You need to go to Apple's web site to confirm the models that will accept Yosemite for the online update, because they go by model numbers and even build dates. If it's anything over 4-5 years old, don't consider upgrading because it would be slow. Just to launch Mail and click on a message in the Inbox, and have it show its content in the email can take 32 seconds. It is almost like using a Windows emulator on a Mac and running Windows software. You're literally running two computers and software intended for a different platform in that situation, though my situation is not quite that bad, but it is irritating.
You will have to check with MS for compatibility. They can tell you if it is or not, because they are the one who wrote the code and coordinated with Apple (or didn't) regarding compatibility.
As far as I know, if you have an Android phone, you still can't hook up the phone to your computer for data transfer. You'd have to email everything from the phone to the computer and back, or dig out the data card after dismantling the Otter Box and put the card in a USB reader.
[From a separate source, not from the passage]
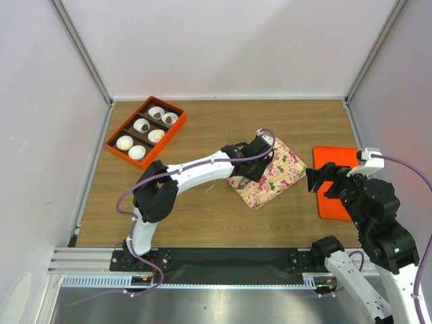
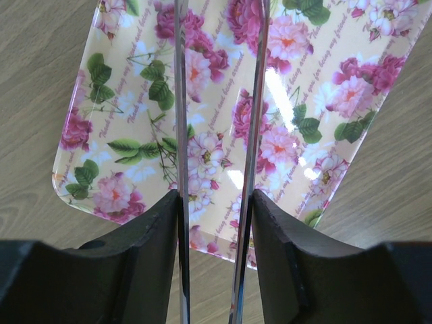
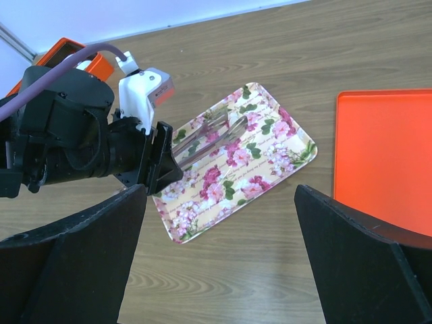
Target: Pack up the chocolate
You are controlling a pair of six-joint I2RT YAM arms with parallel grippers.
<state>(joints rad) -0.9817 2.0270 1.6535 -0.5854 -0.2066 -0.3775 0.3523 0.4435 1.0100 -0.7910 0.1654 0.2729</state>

Safari has always been slow on my computer, and it's even worse in speed. You have to remember that later versions of the OS use more recent processors and has code to take advantage of the speed increases, which the older computer has to deal with at the expense of speed. I wish they would quit updating the OS and just focus on bug patching as well as security patching. I will definitely not be upgrading beyond Yosemity on this computer. It would be like running 80286 software on a 8088 machine with no turbo mode and on floppy drives only. No thanks. I wish I had the money to upgrade to the faster computers with the Retina displays, which literally looks like you are looking at a photograph-quality image of the world instead of a computer-generated image where you can see the pixels up close. Reading text with a Retina display is like reading a physical book. It would be well worth the upgrade if I had the money.